_Exercise brief_. When you reach the line with "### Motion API" in the data below, begin printing lines exactly, and stop once the line with "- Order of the" has been printed.

• • • •

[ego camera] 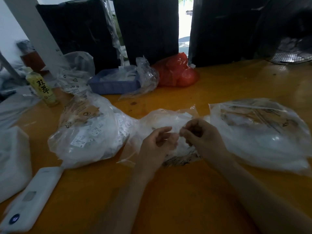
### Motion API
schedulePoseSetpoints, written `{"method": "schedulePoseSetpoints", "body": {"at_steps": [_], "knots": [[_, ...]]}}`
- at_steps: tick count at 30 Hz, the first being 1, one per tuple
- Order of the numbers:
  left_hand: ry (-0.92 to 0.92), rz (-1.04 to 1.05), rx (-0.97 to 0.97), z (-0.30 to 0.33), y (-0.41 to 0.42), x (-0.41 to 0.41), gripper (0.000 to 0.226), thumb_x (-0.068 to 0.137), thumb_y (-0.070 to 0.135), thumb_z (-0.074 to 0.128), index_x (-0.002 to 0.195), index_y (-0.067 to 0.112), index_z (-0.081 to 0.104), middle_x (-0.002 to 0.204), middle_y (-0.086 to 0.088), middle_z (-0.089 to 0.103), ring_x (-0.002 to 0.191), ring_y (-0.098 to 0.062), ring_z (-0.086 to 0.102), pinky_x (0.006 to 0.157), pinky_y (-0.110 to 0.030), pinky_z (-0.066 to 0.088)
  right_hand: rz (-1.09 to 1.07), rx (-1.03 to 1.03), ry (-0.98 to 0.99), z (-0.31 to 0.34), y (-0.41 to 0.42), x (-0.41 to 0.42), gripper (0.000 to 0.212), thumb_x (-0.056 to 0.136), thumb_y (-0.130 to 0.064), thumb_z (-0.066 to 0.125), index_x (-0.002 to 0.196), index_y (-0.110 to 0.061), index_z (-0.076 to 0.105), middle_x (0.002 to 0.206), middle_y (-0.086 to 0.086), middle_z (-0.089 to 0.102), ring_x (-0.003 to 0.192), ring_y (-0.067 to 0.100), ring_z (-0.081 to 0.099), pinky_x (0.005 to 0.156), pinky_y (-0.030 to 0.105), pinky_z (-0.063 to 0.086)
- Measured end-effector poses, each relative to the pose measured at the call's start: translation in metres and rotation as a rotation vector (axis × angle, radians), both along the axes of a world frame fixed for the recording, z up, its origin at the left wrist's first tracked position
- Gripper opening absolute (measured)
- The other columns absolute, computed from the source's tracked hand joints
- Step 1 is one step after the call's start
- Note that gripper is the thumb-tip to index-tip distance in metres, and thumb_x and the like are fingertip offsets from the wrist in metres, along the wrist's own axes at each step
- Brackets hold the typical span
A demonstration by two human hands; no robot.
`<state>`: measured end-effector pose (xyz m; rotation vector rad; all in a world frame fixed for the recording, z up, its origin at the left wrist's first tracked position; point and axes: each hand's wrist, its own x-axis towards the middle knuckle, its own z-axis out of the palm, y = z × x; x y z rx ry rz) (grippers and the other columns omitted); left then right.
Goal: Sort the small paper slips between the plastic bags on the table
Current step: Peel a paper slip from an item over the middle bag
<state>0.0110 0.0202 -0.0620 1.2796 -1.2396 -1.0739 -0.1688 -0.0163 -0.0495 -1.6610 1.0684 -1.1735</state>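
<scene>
Both hands are working over the middle bag [168,120], fingertips nearly meeting. The left hand [158,141] is curling its fingers loosely around thin white stuff, probably a slip or bag film; blur is hiding which. The right hand [197,134] is pinching narrow at the same spot, fingers curled in. The paper slips [94,132] are sitting mostly inside the left bag [87,132], printed labels showing through the plastic; more white paper is bulging in the middle bag, and the right bag [260,132] is holding a pale heap too.

Risks, as I am judging it: 2 slips are likely sticking together and going into the wrong bag; the flimsy film is getting pinched along with the paper and dragging the bag; loose slips are sliding off the smooth table [168,191].

Counts: 3 clear bags near the hands, 2 more clear bags at the back, 1 red bag [177,73], 1 blue tray [113,83], 1 bottle [42,86], 1 white remote [33,196], 2 hands. Slips: too many and too blurred for counting.
</scene>
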Motion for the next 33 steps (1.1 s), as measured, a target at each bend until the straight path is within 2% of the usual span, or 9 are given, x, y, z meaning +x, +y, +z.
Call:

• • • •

_Exercise solution_.
### Motion API
schedulePoseSetpoints, written `{"method": "schedulePoseSetpoints", "body": {"at_steps": [_], "knots": [[_, ...]]}}`
- at_steps: tick count at 30 Hz, the first being 1, one per tuple
- Order of the numbers:

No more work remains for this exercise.